Commit Graph

17 Commits

Author SHA1 Message Date
SmallCoccinelle
e513b6ffa5 Cache and reuse the scraper HTTP client (#1855)
* Add Cookies directly to the request

Rather than maintaining a cookie jar on a one-shot HTTP client, maintain
the jar ourselves: make a new jar, then use it to select the right
cookies.

The cookies are set on the request rather than on the client. This will
retain the current behavior as we are always throwing the client away
after each use.

This patch enables the lifting of the http client as well over time.

* Introduce a cached scraper HTTP client

The scraper cache is augmented with an *http.Client. These are safe for
concurrent use, so the pointer can safely be passed around. Push this
into scraper configurations where applicable, next to the txnManagers.

When we issue a loadUrl request, do so on the cached *http.Client,
which will reuse existing idle connections in the client if any are
present.

* Set MaxIdleConnsPerHost. Closes #1850

We allow for up to 8 idle connections to a single host. This should
make concurrent operation toward the same host reuse connections, even
for sizeable concurrency.

The number isn't bumped excessively high. We should probably limit
concurrency toward a single site anyway, since we'll be able to overrun
a site with queries quite easily if we have many concurrent goroutines
issuing requests at the same time.

* Reinstate driverOptions / useCDP check

Use DeMorgan's laws to invert the logic and exit early.
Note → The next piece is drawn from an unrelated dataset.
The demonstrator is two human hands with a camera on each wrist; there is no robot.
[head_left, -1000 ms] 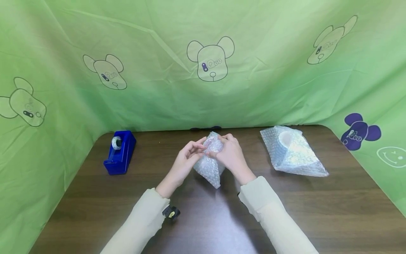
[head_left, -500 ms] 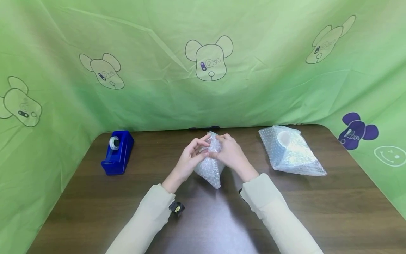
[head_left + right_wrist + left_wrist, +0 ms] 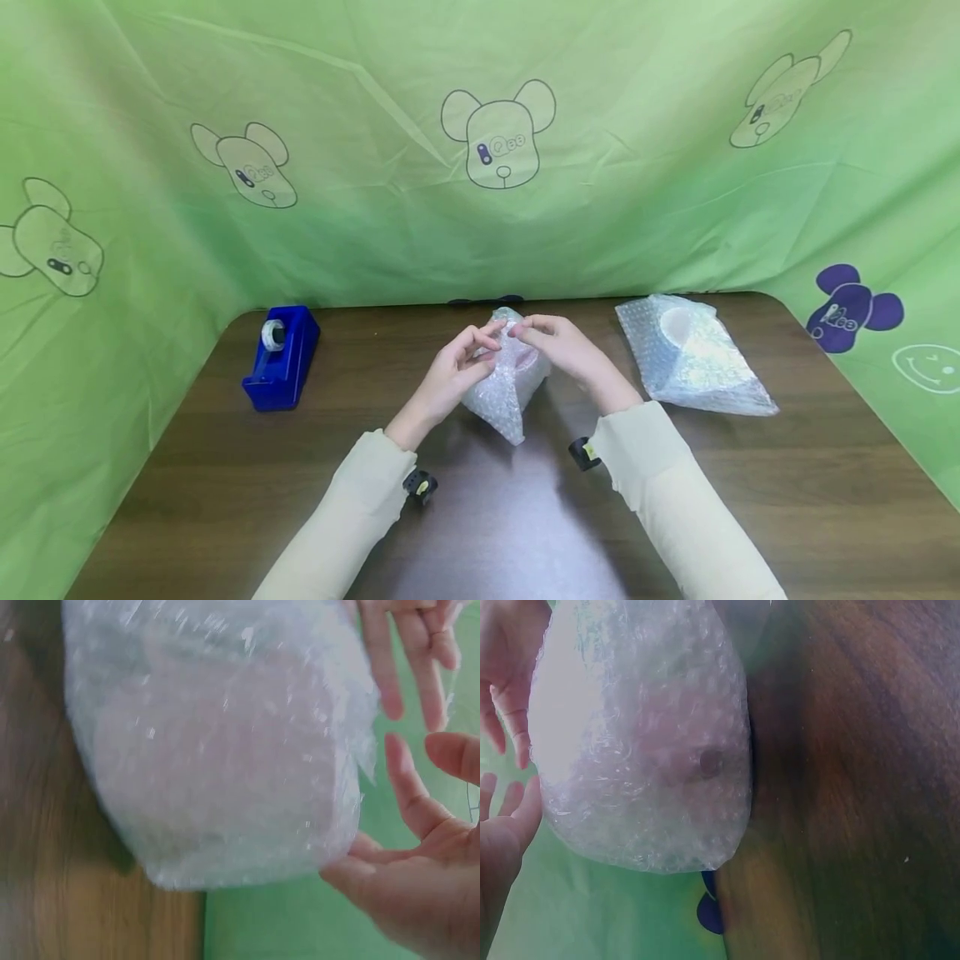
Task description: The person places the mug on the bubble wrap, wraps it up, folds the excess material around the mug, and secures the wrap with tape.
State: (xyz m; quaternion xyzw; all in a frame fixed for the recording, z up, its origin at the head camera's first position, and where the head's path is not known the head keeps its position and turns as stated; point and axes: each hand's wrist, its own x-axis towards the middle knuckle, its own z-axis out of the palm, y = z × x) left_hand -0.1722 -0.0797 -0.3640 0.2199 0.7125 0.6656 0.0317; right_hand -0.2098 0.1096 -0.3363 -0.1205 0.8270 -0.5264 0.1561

Fixes tests
breaking.

* Documentation fixup.

* Use the scraper http.Client when fetching images

Fold image fetchers onto the cached scraper http.Client as well. This
makes the scraper have a single http.Client cache for all its
operations.

Thread the client upwards to the relevant attachment points: either the
cache, or a stash_box instance, which is extended to include a pointer
to the client.

Style roughly follows that of txnManagers.

* Use the same http Client as the GraphQL client use

Rather than using http.DefaultClient, use the same client as the
GraphQL client use in the stash_box subsystem. This localizes the
client used in the subsystem into the constructing New.. call.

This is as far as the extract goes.